Exercise details:
Using the entries below, output each line exactly from the first through the one that contains "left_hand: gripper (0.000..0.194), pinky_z".

Provided entries:
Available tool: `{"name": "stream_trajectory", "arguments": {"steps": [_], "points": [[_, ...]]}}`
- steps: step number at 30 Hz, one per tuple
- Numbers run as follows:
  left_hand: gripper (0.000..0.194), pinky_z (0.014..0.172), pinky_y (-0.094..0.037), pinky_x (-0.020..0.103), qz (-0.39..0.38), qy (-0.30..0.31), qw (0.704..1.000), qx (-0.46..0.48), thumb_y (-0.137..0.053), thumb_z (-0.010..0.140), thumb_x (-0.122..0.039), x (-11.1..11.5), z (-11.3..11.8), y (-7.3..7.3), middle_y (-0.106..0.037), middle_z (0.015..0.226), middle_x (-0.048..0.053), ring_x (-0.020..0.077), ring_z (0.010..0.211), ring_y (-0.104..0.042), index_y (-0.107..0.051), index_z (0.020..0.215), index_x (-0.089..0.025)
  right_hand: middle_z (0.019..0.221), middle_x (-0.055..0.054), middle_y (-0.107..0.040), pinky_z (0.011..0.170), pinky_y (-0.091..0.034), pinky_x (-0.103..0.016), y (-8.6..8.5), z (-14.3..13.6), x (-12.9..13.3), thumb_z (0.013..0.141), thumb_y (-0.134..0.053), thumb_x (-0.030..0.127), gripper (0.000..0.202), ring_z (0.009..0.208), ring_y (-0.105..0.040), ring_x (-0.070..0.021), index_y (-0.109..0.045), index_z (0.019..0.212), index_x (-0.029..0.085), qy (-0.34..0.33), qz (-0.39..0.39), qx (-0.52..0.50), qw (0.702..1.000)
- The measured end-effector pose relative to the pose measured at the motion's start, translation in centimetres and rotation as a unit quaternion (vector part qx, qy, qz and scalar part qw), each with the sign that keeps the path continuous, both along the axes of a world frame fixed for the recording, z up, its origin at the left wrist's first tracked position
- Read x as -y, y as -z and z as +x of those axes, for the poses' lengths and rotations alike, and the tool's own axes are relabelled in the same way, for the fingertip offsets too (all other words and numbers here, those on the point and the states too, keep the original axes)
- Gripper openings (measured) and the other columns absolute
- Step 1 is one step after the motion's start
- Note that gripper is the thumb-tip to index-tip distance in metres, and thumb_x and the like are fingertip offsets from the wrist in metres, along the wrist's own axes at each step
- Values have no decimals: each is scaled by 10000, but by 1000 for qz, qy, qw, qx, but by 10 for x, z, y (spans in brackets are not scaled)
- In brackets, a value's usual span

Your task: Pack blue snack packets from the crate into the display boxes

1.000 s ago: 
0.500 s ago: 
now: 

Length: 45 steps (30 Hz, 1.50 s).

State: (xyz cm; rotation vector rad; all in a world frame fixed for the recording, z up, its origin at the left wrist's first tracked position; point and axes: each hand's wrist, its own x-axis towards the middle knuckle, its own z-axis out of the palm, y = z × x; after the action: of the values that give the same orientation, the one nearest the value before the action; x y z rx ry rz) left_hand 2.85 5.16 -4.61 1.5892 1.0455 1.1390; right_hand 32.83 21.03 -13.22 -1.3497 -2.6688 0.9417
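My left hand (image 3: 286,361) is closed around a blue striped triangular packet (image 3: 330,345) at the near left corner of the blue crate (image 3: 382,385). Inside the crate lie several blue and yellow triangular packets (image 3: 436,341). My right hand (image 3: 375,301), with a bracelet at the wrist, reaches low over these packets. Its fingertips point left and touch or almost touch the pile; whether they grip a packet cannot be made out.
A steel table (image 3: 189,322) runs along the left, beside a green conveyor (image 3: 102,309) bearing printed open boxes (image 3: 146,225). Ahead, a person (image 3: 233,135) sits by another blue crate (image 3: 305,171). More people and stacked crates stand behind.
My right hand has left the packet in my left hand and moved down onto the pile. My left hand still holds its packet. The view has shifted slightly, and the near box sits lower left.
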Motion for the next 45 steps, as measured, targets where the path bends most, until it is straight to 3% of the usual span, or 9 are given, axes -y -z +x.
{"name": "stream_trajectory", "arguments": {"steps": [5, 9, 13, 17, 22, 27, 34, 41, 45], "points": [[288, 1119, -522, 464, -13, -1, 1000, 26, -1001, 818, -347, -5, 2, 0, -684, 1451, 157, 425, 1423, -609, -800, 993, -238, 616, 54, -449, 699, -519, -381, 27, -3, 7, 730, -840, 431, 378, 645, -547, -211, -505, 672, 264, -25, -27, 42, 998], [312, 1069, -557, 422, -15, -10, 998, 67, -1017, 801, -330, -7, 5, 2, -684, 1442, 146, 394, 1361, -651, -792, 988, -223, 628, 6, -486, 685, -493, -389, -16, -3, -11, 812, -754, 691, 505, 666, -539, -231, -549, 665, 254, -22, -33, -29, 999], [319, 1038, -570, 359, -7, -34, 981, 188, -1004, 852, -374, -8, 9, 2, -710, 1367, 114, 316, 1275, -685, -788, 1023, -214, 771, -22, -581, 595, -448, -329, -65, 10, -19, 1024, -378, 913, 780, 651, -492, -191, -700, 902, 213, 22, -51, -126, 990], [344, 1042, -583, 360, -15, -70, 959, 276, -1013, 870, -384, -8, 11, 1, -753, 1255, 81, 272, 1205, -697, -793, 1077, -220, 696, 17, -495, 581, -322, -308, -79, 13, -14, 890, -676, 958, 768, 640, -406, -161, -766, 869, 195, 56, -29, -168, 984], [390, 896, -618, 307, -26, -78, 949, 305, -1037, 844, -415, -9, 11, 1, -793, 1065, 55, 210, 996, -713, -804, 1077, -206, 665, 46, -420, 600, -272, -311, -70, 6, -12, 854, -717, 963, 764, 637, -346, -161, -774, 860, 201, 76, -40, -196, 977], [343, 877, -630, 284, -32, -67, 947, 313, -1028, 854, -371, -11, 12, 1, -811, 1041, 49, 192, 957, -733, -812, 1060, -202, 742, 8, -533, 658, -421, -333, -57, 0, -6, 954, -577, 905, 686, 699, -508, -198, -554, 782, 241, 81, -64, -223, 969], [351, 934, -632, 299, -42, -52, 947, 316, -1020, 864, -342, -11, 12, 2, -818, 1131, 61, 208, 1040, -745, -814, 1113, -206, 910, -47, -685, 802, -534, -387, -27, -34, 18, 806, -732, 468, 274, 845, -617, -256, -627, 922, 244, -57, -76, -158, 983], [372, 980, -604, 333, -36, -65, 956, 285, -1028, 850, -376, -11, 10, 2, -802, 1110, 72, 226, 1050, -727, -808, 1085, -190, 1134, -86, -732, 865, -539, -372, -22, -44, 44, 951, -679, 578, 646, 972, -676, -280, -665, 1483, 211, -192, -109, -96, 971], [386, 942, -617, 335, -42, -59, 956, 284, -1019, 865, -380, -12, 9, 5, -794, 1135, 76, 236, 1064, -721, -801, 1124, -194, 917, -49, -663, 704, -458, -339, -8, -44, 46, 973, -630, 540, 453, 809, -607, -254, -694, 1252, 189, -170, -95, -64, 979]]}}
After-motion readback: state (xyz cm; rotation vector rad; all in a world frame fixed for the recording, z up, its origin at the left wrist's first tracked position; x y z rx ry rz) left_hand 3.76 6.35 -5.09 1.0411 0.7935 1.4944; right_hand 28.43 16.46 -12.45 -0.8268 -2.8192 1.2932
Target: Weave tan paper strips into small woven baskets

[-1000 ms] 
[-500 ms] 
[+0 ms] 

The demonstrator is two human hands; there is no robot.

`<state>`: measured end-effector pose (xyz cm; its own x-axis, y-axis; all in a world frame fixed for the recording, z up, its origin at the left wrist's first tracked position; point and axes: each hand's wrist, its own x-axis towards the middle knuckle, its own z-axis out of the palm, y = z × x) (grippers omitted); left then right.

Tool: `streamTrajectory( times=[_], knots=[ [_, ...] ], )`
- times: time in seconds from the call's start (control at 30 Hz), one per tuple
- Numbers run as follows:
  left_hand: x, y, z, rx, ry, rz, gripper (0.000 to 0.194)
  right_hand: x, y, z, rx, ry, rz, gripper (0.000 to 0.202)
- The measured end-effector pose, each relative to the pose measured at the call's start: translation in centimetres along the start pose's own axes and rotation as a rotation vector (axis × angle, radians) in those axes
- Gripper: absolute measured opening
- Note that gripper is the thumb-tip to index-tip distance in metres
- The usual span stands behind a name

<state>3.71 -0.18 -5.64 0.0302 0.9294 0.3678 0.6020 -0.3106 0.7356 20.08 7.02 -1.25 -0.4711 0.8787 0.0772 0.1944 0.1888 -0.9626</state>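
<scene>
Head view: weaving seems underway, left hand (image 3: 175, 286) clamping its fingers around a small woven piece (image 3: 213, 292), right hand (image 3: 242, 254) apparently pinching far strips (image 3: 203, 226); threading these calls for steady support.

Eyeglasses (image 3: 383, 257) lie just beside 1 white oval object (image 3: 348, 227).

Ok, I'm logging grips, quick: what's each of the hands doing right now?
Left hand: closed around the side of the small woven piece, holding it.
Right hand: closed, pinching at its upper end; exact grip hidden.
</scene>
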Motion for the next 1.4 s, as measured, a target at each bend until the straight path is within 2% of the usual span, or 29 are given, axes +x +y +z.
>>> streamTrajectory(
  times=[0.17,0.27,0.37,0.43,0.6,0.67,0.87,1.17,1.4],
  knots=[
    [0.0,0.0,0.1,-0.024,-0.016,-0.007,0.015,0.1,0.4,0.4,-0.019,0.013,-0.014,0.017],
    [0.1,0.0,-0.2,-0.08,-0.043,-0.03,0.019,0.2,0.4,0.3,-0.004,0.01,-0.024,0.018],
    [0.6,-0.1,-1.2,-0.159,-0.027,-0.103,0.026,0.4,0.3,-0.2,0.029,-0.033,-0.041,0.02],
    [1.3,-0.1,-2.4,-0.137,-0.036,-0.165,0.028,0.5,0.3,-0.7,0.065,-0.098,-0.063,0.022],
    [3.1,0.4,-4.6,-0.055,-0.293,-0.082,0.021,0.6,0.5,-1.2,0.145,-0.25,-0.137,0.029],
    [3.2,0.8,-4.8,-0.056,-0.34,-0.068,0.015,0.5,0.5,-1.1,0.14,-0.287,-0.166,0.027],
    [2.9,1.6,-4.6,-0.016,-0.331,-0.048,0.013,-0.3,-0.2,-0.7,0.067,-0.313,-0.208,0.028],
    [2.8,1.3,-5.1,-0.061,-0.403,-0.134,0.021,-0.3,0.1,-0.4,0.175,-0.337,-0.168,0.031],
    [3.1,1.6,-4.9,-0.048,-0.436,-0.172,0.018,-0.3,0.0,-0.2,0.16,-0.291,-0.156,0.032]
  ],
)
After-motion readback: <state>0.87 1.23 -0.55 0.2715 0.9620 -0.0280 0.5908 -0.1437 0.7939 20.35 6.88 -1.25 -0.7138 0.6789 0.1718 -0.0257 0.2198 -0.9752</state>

Exercise answer:
Available tool: `{"name": "stream_trajectory", "arguments": {"steps": [_], "points": [[_, ...]]}}`
- steps: step number at 30 Hz, one per tuple
- Numbers run as follows:
  left_hand: gripper (0.000..0.194), pinky_z (0.014..0.172), pinky_y (-0.094..0.037), pinky_x (-0.020..0.103), qz (-0.39..0.38), qy (-0.30..0.31), qw (0.704..1.000), qx (-0.46..0.48), thumb_y (-0.137..0.053), thumb_z (-0.010..0.140), thumb_x (-0.122..0.039), x (-11.1..11.5), z (-11.3..11.8), y (-7.3..7.3), middle_y (-0.106..0.037), middle_z (0.015..0.226), middle_x (-0.048..0.053), ring_x (-0.020..0.077), ring_z (0.010..0.211), ring_y (-0.104..0.042), index_y (-0.107..0.051), index_z (0.020..0.215), index_x (-0.089..0.025)

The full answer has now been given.